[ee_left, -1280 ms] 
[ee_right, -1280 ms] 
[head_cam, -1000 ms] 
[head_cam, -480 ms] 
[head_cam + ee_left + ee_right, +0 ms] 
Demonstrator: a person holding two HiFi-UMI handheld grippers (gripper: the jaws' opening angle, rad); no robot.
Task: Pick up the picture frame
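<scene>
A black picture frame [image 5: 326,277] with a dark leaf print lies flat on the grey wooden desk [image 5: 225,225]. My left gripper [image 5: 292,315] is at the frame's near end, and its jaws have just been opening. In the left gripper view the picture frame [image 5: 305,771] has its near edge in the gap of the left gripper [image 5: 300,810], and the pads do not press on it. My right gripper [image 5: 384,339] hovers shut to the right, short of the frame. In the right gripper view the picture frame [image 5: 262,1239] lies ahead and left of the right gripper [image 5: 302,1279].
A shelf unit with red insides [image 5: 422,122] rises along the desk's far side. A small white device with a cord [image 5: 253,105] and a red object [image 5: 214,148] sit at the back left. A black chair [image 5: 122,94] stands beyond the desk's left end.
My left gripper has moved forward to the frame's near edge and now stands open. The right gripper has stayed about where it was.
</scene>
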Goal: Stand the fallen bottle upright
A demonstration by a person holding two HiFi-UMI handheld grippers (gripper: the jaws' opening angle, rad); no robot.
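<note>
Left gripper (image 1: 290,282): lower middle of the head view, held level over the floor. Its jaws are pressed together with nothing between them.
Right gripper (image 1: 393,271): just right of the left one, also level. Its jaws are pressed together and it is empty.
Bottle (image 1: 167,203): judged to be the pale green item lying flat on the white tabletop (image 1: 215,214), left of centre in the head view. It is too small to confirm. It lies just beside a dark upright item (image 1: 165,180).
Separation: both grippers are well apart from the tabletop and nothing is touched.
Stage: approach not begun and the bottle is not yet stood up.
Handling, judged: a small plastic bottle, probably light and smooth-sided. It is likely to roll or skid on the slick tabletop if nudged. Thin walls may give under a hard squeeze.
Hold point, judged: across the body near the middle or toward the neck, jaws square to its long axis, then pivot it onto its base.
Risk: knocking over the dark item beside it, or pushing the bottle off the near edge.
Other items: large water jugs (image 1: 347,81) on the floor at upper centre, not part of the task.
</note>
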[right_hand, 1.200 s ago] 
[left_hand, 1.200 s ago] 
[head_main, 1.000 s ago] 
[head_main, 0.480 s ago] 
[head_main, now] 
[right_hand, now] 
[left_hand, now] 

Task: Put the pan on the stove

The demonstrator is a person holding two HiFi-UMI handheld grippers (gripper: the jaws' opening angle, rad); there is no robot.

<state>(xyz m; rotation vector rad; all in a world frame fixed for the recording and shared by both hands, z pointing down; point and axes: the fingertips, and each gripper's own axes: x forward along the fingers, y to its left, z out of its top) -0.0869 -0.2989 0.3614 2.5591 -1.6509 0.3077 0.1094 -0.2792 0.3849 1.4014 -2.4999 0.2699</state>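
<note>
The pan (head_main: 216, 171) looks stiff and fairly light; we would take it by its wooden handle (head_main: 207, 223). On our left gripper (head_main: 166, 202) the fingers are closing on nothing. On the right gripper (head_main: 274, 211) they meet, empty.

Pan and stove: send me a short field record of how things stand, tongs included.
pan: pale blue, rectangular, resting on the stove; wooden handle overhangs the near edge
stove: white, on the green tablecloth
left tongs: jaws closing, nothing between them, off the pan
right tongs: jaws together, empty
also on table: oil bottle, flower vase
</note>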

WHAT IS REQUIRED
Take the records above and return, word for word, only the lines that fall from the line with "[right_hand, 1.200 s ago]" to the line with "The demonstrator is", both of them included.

EXERCISE RESULT
[right_hand, 1.200 s ago] 
[left_hand, 1.200 s ago] 
[head_main, 1.000 s ago] 
[head_main, 0.480 s ago] 
[head_main, now] 
[right_hand, now] 
[left_hand, now] 

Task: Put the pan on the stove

The demonstrator is a person holding two HiFi-UMI handheld grippers (gripper: the jaws' opening angle, rad); there is no robot.

No further output is needed for the exercise.